Once the Ebola virus successfully binds specifically to its
host cell, it is engulfed by a process known as micropinocytosis that
encapsulates the virus in a cell organelle referred to as endosome – a membrane-bound
vesicle. While within this environment,
the virus’ surface glycoproteins are cleaved through the action of a protease
(an enzyme that degrades proteins).
The process by which the virus is ultimately released from
the endosome into the intracellular environment remains to be completely
characterized. However Dr. Yasuteru Sakurai
and his colleagues from the Texas Biomedical Research Institute in San Antonio
Texas have elucidated an important step in this process. Through exhaustive and painstaking studies
they have shown that endosomal calcium channels – two-pore channels (TPCs) are
necessary for the release of the Ebola virus from the endosome that holds it.
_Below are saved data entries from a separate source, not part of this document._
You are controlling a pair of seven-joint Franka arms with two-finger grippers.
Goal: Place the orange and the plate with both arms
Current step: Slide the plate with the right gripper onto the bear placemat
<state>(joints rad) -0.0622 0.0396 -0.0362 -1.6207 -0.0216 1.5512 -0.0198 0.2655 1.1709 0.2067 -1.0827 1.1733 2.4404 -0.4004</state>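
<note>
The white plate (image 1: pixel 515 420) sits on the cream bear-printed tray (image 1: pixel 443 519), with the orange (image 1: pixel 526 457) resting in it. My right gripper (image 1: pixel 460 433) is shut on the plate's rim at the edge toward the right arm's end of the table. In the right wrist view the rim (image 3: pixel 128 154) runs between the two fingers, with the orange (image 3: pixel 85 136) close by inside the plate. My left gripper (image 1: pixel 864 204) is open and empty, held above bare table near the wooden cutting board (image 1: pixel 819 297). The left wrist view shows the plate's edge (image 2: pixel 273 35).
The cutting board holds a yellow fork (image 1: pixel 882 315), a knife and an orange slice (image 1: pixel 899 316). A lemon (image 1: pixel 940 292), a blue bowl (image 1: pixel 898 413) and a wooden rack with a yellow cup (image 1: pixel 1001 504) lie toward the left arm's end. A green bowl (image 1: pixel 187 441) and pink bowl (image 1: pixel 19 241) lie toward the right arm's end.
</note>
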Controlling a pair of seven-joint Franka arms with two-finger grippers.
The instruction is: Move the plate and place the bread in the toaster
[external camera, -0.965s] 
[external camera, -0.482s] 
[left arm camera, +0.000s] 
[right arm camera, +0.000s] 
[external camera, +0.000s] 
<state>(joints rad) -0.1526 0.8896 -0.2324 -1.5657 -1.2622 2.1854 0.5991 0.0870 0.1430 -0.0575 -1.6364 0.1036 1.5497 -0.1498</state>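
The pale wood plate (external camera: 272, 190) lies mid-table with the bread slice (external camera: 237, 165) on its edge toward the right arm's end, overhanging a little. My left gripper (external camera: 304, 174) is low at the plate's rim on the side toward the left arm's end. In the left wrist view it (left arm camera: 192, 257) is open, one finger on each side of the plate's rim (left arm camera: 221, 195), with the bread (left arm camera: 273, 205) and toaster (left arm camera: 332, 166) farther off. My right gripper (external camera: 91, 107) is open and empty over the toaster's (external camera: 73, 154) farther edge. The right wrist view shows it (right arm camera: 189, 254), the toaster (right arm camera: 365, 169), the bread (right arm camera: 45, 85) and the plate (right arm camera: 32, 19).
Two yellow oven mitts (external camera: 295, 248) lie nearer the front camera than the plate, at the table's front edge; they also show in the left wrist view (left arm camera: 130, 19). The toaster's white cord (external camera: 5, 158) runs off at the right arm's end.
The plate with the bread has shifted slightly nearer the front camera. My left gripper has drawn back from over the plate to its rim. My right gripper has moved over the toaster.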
More importantly, from a therapeutic standpoint, the
investigators used a number of research techniques to disrupt TPC function
including gene knockout – where the gene responsible for the production of TPC
protein is rendered dysfunctional - and
were able to effectively disrupt virus trafficking and, thereby, prevent
infection. Finally the use of
Tetrandrine - a calcium channel blocker
possessing anti-inflammatory, immunologic and antiallergenic effects -
inhibited infection of human macrophages; these cells have been shown to be the
primary target of the Ebola virus in an in-vitro setting.
These are important findings for a number of reasons. They demonstrate that TPC-related proteins
play an essential role in the Ebola virus infection process. In addition, their preliminary results using
Tetrandrine illustrate how this information may be used to develop effective
strategies against hemorrhagic fever.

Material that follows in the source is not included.